TASK TO COMPLETE> When a line in the listing contains the string "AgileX", pick it out and copy it.

=======

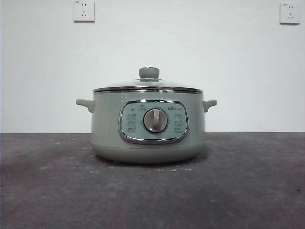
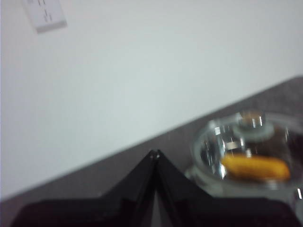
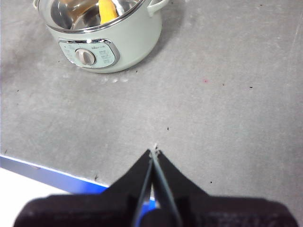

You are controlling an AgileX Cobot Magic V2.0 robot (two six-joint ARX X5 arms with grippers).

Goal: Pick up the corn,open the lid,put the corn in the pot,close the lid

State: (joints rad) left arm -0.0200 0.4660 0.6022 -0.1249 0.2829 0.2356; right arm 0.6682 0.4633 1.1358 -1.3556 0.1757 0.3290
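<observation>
The sage-green pot (image 1: 147, 126) stands mid-table with the glass lid (image 1: 148, 85) seated on its rim, knob up. Through the glass in the left wrist view the yellow-orange corn (image 2: 255, 167) lies inside the pot (image 2: 246, 161). The right wrist view shows the pot (image 3: 102, 35) from above with the corn (image 3: 108, 9) inside. My left gripper (image 2: 154, 153) is shut and empty, held off to one side of the pot. My right gripper (image 3: 154, 152) is shut and empty above bare table, well away from the pot. Neither arm shows in the front view.
The grey tabletop (image 1: 238, 191) runs to a white wall with two power sockets (image 1: 84, 10). A blue table edge (image 3: 52, 175) lies close to my right gripper.
</observation>
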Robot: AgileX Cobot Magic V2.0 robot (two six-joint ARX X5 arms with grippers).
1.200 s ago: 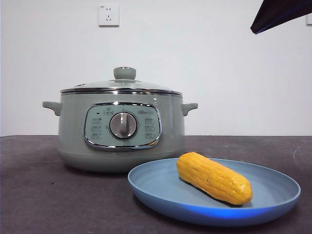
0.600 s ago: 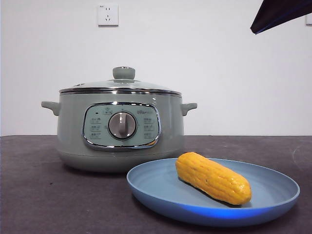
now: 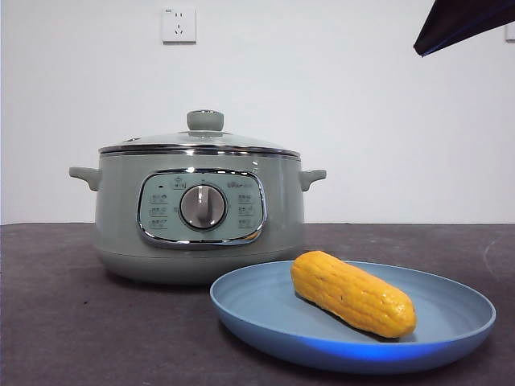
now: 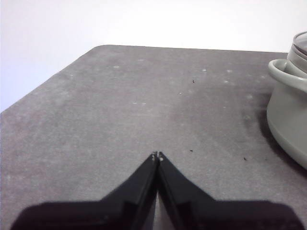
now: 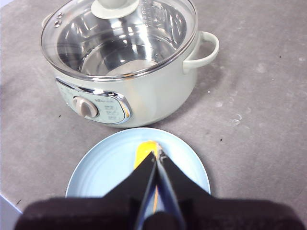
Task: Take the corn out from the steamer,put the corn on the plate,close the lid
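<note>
The corn (image 3: 353, 293) lies slantwise on the blue plate (image 3: 265, 322), just in front of the steamer (image 3: 199, 213), whose glass lid (image 3: 199, 137) sits closed on its rim. In the right wrist view the right gripper (image 5: 157, 155) hangs above the plate with its 2 jaws pressed together and holding nothing; they hide most of the cob, leaving only a yellow end visible. The left gripper (image 4: 157, 155), jaws likewise together and empty, hovers over bare table (image 4: 120, 120) beside the steamer, which is cut off at the frame edge. In the front view only 1 dark arm tip (image 3: 463, 22) shows, in a top corner.
</note>
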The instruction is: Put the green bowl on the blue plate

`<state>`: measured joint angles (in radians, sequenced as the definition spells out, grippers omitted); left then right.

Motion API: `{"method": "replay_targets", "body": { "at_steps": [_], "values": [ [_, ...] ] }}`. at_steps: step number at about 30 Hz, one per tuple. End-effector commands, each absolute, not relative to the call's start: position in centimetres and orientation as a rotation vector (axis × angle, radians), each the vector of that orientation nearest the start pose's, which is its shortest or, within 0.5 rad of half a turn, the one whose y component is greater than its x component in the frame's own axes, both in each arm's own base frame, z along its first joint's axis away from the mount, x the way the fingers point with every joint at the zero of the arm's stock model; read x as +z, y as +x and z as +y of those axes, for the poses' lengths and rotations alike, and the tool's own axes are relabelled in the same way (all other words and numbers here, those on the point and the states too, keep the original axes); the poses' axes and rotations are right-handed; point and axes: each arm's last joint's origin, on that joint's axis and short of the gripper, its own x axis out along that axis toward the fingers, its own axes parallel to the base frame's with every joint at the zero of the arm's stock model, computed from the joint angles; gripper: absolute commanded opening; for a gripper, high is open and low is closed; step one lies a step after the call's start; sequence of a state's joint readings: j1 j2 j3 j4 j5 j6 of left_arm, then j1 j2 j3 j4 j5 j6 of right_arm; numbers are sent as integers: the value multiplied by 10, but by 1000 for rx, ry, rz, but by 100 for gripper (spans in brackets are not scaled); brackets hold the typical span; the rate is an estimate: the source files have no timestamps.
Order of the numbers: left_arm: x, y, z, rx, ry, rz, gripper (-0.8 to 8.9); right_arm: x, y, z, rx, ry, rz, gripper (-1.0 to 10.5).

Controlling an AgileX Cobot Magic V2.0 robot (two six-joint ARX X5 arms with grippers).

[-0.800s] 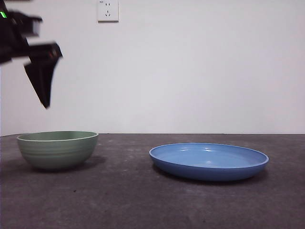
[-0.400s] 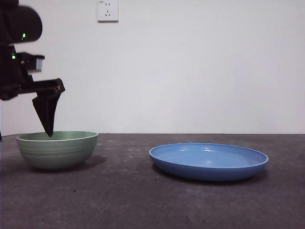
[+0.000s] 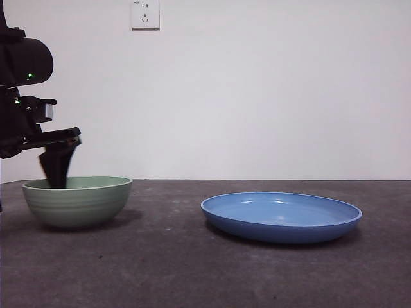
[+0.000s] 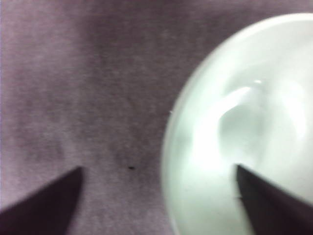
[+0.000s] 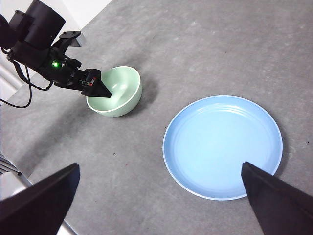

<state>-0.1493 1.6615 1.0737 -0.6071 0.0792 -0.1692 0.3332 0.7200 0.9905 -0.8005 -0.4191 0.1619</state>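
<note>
Front view: my left gripper (image 3: pixel 56 181) is spread wide over the bowl's (image 3: pixel 78 202) rim near the table's (image 3: pixel 192 269) left edge, one jaw dipped inside, the other outside the wall, gripping nothing that I can see. The bowl sits on the table, well apart from the plate (image 3: pixel 281 217), which lies to its right. My right gripper (image 5: pixel 159 196) hangs high above the table, wide open and empty.

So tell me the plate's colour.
Glossy medium blue; the blue plate shows best in the right wrist view.
</note>
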Motion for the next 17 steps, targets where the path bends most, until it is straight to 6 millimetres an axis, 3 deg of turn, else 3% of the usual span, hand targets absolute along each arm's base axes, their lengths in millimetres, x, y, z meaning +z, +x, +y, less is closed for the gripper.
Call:
{"method": "replay_targets", "body": {
  "at_steps": [1, 8, 17],
  "values": [
    [192, 319, -50, -109, -100, 1193, 212, 359, 112, 52, 694, 177, 584, 616],
    [193, 320, -49, -109, -101, 1178, 13, 359, 112, 52, 694, 177, 584, 616],
    [201, 322, -52, -104, -114, 1182, 6, 359, 112, 52, 695, 176, 582, 616]
  ]
}}
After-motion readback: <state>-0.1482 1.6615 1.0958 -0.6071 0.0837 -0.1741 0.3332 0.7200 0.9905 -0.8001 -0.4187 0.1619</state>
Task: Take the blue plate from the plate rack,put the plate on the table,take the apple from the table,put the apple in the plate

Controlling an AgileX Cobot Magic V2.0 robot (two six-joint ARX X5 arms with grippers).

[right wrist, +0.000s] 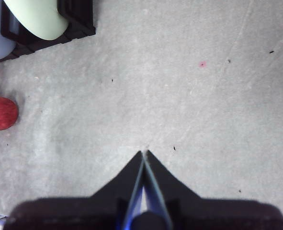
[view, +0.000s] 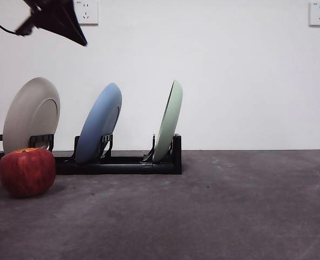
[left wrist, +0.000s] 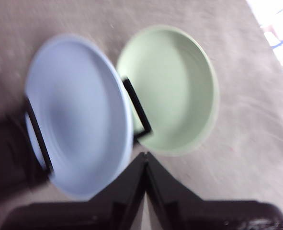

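Step one, the plate pick, not yet made; blue plate (view: 99,123) stands in the plate rack (view: 122,164) between cream plate (view: 31,112) and green plate (view: 168,121); left end effector (left wrist: 145,155) above it, tips pressed together, blurry view so probably well clear; right end effector (right wrist: 144,154) closed over bare worktop (view: 230,206); apple (view: 27,171) sits in front of the rack's cream-plate end; next: spread jaws, descend onto the blue rim.

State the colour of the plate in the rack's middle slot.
Matte light blue; the blue plate shows best in the front view.
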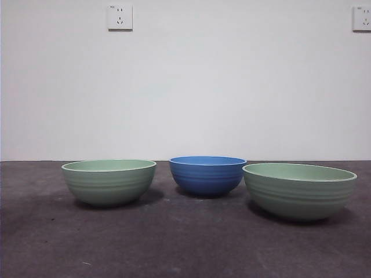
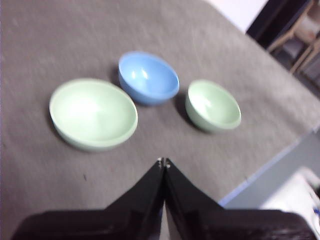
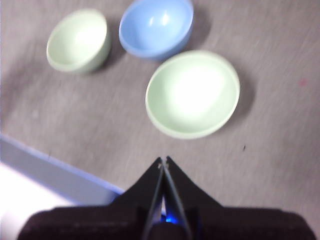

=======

OUTPUT OF THE EXERCISE>
You are controlling an AgileX Cobot Magic V2.0 robot (two six-joint ARX X5 arms with grippers).
Robot: AgileX Cobot Magic V2.0 robot (two six-joint ARX X5 arms with grippers).
Controlling an AgileX Cobot Magic V2.0 robot (two six-joint ARX X5 arms with grippers).
Controlling an AgileX Cobot Magic V2.0 robot (two six-joint ARX X5 arms with grippers).

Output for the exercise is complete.